Tetap
terasa jauh, yah itulah yang sering Almira rasakan meski sang pujaan hati
berada di dekat ia sekalipun. Sudah lama ia menahan rasa yang sering kali
membunuh hatinya itu. Sejak kelas VII SMP hingga sekarang ia berhasil
menyembunyikan rasa yang terus menusuk hatinya. Meski waktu telah berjalan dari
enam tahun yang lalu namun rasa itu tak kunjung pudar.
Kini
Almira telah melanjutkan studinya ke sebuah Perguruan Tinggi Negeri di Bogor.
Ia mengambil jurusan Teknologi Industri Pertanian, sebuah jurusan yang ia
harapkan bisa menjadi tanggung jawabnya sehingga ia tidak akan merasa salah
karena memilih jurusan tersebut. Hingga beberapa tahun telah berlalu sampai
kini ia sudah dapat menyandang gelar sarjananya. Sejak ia kuliyah, ia memang
sudah tidak pernah lagi bertemu dengan Azka si pujaan hatinya. Bahkan Almira
tidak tahu kini ia berada di mana. namun tetap ia takkan mampu melupakan Azka.
Entah
apa yang Almira pikirkan. Lulus kuliyah bukannya mencari pekerjaan atau
melanjutkan study lagi ke jenjang magister, ia malah memutuskan untuk pulang ke
desa tempat neneknya dan hidupnya waktu ia masih kecil dan menetap di sana.

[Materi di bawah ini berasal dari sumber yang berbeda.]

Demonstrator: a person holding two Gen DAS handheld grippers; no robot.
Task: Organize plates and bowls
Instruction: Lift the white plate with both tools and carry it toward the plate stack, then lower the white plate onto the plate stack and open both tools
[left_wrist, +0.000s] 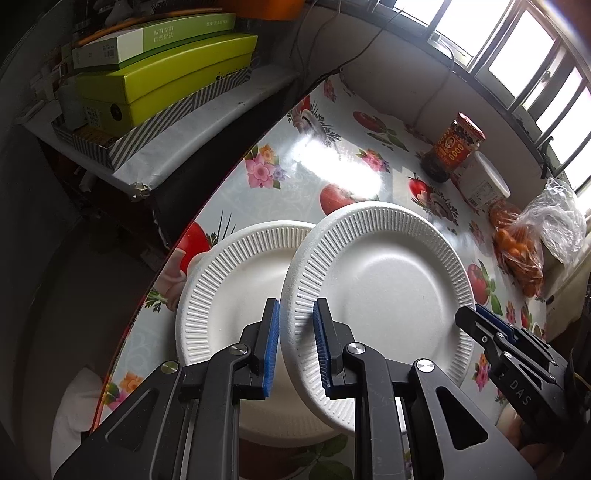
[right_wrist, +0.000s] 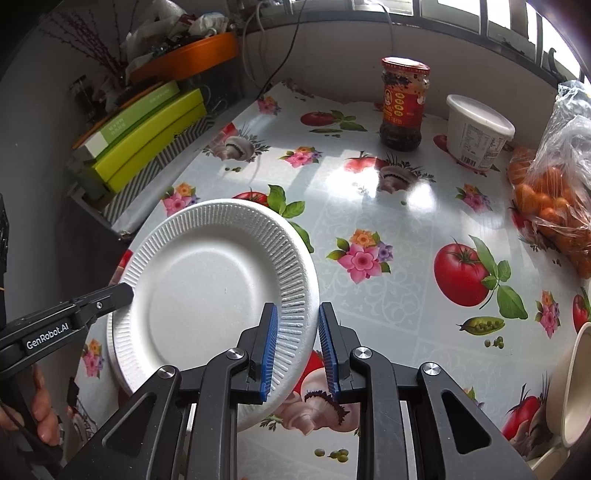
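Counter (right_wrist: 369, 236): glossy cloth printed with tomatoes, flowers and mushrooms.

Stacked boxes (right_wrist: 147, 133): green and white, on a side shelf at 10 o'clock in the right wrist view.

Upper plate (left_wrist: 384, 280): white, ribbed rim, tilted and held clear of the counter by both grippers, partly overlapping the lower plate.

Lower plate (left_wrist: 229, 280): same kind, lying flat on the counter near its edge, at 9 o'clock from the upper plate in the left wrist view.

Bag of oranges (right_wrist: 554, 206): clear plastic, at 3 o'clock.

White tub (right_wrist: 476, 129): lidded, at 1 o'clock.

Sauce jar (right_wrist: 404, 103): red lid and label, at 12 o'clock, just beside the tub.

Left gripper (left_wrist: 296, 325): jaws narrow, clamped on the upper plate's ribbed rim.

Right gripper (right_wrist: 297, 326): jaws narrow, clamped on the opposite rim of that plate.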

Orang tuanya sempat menentang, namun apa daya. Watak keras Almira tak akan
mampu mengalahkan segala bentuk larangan dari orang tuanya tersebut.
Tidak
akan tahu jika belum bertanya, andai orang tua Almira tahu apa yang akan ia
lakukan jika berada di sana. Sejak kcil ia sudah hidup bersama nenek
tercintanya tersebut. Ia dititipkan karena orang tuanya terlalu sibuk bekerja
di Bekasi. Hingga ia kelas VI SD baru diambil oleh kedua orang tuanya tersebut.
Ia ingin sekali mengembangkan kebun yang dimiliki neneknya. Kebun itu cukup
luas, karena di desa nenek merupakan salah satu orang yang terkenal paling kaya
di sana.
“Udara di sini tidak pernah berubah,
tetap sejuk dan menenangkan jiwa”. Gumamnya.
“ Almira bukan?.”
Tampak seorang pemuda berusaha menyapaku meski sangat terlihat ia sedikit
malu-malu untuk mengatakannya.
Almira berusaha
mengingat-ngingat wajah pemuda tersebut, hingga sang pemuda menyebutkan namanya
dan akhirnya dapat menarik kembali ingatan Almira.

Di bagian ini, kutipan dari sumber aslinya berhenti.